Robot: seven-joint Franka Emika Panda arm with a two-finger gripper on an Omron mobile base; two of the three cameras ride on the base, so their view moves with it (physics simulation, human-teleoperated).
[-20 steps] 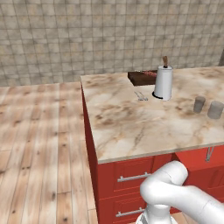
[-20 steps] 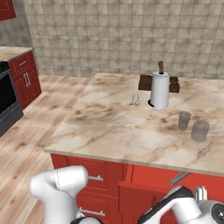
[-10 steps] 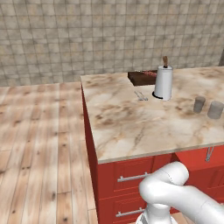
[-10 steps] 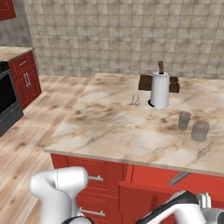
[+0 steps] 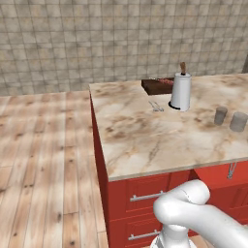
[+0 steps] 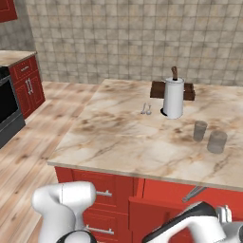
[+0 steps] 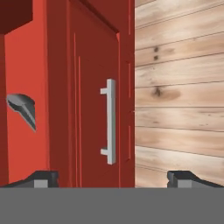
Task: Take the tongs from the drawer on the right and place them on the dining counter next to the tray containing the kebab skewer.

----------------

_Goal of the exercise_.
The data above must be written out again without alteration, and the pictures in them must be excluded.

_Output_.
Robot: seven-joint Franka Emika Panda arm with a two-finger gripper on an Omron mobile base; two of the three cameras ride on the base, so their view moves with it (physics simulation, human-teleoperated).
[-20 steps] 
[-20 steps] 
[-10 steps] 
[-10 steps] 
[+0 steps] 
[+0 steps] 
[+0 steps] 
Task: Take the tongs from the drawer on the right and place them on the dining counter next to the tray containing the kebab skewer.

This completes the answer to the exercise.